▸ **WORK INSTRUCTION**
Count the lines in the records below that contain the word "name", and give only that count.

▸ **PROVIDED RECORDS**
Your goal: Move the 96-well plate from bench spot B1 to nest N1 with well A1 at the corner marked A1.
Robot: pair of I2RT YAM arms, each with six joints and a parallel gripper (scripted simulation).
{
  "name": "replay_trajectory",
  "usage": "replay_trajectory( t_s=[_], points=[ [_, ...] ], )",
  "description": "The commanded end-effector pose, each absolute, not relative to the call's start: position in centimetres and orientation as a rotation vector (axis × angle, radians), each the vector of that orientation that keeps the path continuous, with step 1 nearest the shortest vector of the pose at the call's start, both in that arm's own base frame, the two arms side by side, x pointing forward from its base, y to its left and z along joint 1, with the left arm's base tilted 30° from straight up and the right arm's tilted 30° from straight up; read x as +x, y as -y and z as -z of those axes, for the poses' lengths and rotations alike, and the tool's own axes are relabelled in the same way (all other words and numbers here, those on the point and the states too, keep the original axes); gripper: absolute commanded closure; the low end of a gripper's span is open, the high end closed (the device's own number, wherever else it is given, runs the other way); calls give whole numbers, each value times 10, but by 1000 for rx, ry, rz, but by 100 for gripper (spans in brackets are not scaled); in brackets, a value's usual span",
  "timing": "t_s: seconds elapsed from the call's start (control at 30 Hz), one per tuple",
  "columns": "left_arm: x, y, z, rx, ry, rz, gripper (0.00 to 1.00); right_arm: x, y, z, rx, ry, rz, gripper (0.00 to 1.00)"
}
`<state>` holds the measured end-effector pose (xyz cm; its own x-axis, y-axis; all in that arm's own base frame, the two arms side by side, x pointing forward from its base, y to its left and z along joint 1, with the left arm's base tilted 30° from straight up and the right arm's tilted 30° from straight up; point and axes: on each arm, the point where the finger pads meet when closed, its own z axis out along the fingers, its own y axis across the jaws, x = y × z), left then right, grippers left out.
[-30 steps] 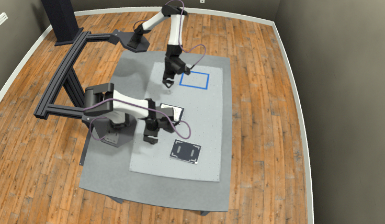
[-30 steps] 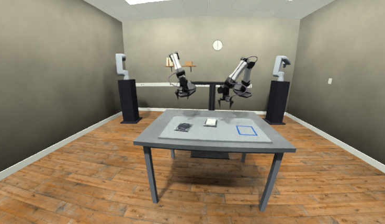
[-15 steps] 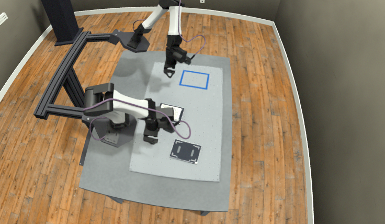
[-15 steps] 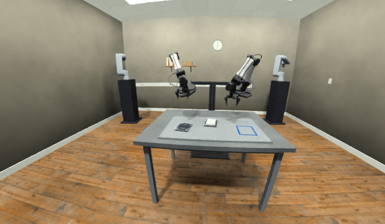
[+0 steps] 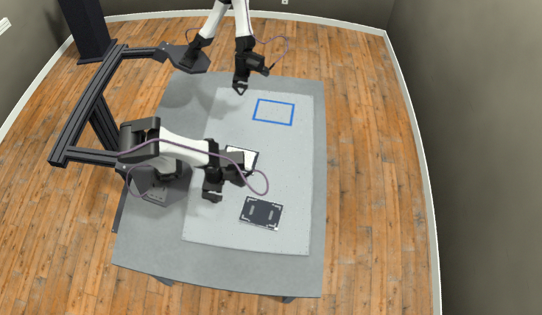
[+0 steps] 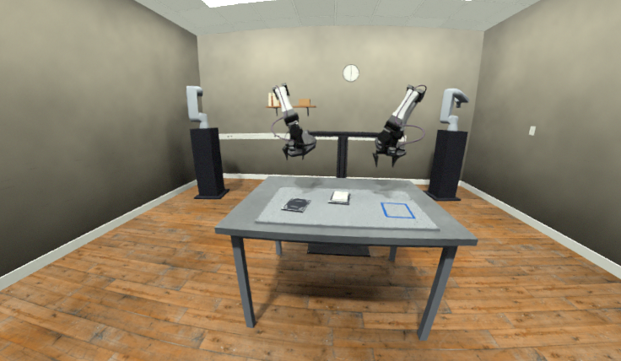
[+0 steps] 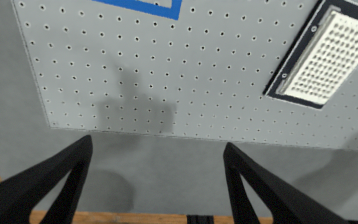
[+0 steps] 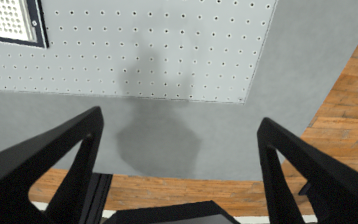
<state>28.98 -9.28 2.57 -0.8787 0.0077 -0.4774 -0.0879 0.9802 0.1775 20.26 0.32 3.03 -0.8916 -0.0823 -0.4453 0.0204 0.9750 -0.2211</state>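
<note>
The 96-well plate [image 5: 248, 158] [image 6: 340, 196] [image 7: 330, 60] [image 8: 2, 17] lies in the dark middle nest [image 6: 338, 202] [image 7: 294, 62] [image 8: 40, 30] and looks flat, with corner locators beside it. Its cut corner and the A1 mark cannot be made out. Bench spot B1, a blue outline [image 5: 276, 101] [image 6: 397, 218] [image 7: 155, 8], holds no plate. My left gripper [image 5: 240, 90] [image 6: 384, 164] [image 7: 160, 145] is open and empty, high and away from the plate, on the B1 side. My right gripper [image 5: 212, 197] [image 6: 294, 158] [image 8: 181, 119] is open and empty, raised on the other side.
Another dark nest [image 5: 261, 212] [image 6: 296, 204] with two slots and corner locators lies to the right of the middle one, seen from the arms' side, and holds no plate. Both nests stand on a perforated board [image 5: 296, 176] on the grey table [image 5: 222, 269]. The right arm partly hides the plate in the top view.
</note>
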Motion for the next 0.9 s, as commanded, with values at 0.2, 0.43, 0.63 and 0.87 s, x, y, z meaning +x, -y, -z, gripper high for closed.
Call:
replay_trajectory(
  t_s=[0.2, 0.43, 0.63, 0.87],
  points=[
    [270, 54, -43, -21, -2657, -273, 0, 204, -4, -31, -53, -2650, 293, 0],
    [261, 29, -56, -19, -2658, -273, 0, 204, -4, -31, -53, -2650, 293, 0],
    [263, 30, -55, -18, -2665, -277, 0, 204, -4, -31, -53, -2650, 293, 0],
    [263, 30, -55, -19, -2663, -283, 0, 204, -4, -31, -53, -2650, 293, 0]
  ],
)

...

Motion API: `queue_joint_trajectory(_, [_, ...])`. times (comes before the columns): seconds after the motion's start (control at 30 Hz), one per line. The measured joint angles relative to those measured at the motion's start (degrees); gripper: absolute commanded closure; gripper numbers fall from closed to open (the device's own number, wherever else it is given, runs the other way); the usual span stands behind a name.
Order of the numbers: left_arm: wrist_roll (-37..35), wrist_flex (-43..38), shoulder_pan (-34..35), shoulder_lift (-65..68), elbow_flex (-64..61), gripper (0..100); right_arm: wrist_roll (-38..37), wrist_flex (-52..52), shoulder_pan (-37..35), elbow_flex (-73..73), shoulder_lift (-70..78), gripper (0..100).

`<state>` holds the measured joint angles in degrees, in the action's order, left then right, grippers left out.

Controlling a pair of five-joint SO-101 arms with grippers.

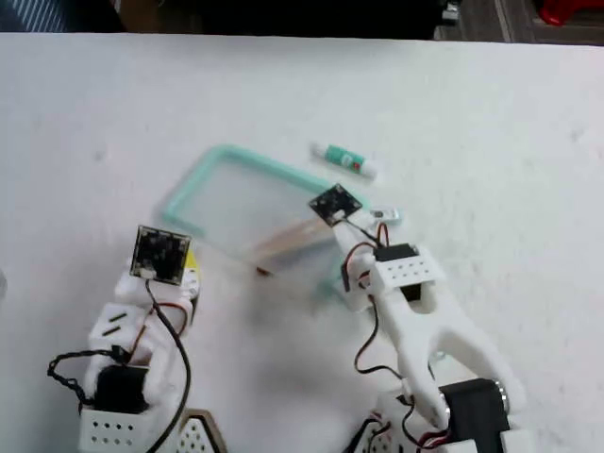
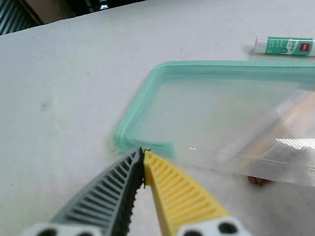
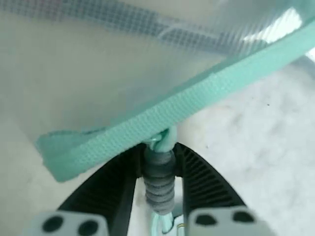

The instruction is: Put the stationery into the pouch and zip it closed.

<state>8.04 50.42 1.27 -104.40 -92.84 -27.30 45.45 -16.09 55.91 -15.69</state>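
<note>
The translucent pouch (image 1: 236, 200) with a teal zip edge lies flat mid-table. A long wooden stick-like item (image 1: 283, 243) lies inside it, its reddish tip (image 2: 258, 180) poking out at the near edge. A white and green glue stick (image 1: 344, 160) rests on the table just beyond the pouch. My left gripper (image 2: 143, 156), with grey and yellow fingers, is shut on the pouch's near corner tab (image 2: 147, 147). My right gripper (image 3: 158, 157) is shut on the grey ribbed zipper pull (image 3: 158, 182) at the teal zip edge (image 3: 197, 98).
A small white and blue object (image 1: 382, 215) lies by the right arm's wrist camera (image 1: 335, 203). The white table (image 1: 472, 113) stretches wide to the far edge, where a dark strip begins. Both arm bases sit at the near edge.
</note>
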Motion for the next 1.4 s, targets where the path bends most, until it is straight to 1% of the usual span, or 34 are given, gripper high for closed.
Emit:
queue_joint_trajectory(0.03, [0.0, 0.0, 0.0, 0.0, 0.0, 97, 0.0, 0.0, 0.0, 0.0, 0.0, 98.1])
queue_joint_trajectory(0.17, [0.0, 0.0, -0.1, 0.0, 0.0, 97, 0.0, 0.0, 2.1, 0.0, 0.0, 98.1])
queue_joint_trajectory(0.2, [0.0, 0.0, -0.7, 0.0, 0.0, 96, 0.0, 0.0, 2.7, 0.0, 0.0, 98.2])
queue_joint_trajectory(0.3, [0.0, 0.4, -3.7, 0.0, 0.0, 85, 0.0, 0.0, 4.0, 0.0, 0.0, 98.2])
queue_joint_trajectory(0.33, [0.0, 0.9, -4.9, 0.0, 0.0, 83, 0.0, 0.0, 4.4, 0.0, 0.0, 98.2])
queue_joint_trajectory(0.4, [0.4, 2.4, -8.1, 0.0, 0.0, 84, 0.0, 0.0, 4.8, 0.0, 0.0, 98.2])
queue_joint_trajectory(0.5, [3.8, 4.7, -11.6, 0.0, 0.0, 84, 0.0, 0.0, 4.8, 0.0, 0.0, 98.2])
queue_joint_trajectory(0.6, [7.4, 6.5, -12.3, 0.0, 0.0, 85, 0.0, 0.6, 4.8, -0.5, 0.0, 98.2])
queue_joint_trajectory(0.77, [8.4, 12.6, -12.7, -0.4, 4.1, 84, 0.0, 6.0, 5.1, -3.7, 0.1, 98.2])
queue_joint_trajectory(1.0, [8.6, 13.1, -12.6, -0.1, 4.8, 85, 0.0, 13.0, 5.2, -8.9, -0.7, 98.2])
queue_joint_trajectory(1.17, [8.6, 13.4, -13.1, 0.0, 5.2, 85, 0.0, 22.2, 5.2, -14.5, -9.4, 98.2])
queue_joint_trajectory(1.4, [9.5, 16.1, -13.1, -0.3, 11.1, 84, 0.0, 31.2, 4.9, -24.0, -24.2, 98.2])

▸ **RESPONSE AREA**
2